Management is responsible for establishing and maintaining adequate internal control over financial reporting, as such term is defined in Exchange Act Rules 13a-15(e) and 15d-15(e). Our internal control over financial reporting is a process designed under the supervision of the Chief Executive Officer and Chief Financial Officer and effected by the Board of Directors and management, to provide reasonable assurance regarding the reliability of financial reporting and the preparation of consolidated financial statements for external purposes in accordance with accounting principles generally accepted in the United States of America. Our internal control over financial reporting includes those policies and procedures that (i) pertain to the maintenance of records that, in reasonable detail, accurately and fairly reflect the transactions and dispositions of the assets of the company; (ii) provide reasonable assurance that transactions are recorded as necessary to permit preparation of financial statements in accordance with generally accepted accounting principles, and that receipts and expenditures of the company are being made only in accordance with authorizations of management and directors of the company; and (iii) provide reasonable assurance regarding prevention or timely detection of unauthorized acquisition, use, or disposition of the company’s assets that could have a material effect on the financial statements.

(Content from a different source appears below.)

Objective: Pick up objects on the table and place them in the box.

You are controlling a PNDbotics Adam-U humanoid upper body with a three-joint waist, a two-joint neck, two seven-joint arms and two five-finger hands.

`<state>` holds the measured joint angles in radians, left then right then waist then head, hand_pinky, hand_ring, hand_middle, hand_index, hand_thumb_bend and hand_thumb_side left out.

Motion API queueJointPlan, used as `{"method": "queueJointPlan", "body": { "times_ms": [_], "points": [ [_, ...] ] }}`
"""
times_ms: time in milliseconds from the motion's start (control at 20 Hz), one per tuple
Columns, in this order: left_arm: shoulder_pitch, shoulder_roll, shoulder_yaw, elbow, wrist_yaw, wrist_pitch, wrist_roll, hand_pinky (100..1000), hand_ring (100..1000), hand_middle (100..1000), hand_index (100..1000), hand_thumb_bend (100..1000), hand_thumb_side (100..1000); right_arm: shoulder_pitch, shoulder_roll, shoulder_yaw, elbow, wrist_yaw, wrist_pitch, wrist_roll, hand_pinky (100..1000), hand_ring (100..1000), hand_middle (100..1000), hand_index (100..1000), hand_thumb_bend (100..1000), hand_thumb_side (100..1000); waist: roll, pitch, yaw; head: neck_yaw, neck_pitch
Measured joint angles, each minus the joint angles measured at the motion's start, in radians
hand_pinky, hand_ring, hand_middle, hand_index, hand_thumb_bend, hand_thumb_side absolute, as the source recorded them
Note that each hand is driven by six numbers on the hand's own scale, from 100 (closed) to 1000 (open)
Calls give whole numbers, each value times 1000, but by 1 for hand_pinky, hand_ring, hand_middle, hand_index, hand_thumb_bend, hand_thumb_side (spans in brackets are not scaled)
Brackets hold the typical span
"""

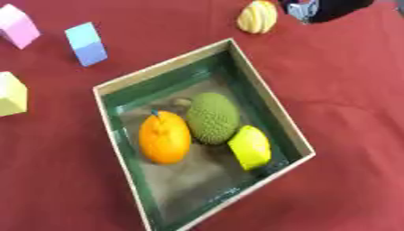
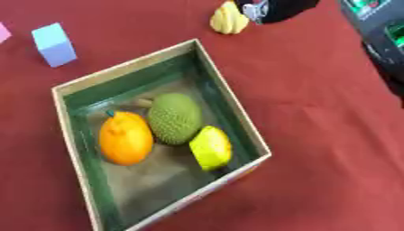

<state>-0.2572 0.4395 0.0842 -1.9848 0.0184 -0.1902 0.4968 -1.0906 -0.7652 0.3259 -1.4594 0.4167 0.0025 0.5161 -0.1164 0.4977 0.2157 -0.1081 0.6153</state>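
An open box (image 1: 162, 64) with a green inside lies askew in the middle of the red cloth. Inside it sit an orange (image 1: 164, 137), a bumpy green fruit (image 1: 212, 118) and a yellow lemon-like piece (image 1: 250, 147). Outside, a pale striped yellow object (image 1: 257, 17) lies beyond the box's far corner. My right hand (image 1: 323, 9), black with a silver part, shows at the top edge just right of that striped object; whether it touches it is unclear. A blue cube (image 1: 87, 43), a pink cube (image 1: 17, 25) and a yellow cube (image 1: 11, 94) stand to the left. My left hand is out of sight.
A dark device (image 2: 383, 27) with green and red marks sits at the table's far right edge. Red cloth (image 1: 347, 90) stretches bare to the right of the box and in front of it.
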Motion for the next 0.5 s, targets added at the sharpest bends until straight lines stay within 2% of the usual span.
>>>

Because of its inherent limitations, internal control over financial reporting may not prevent or detect misstatements. Also, projections of any evaluation of effectiveness to future periods are subject to the risk that controls may become inadequate because of changes in conditions, or that the degree of compliance with the policies or procedures may deteriorate.

Management has assessed the effectiveness of our internal control over financial reporting as of December 31, 2011, using the criteria established in Internal Control—Integrated Framework issued by the Committee of Sponsoring Organizations of the Treadway Commission. Based on that assessment and those criteria, management has determined that our internal control over financial reporting was effective as of December 31, 2011.

PricewaterhouseCoopers LLP, our independent registered public accounting firm, has audited the effectiveness of the Company’s internal controls over financial reporting as of December 31, 2011, as stated in their report which is included herein.

Changes in Internal Control over Financial Reporting

There were no changes in our internal control over financial reporting during the quarter ended December 31, 2011 that have materially affected, or are reasonably likely to materially affect, our internal control over financial reporting.

 

ITEM 9B. OTHER INFORMATION

Not applicable.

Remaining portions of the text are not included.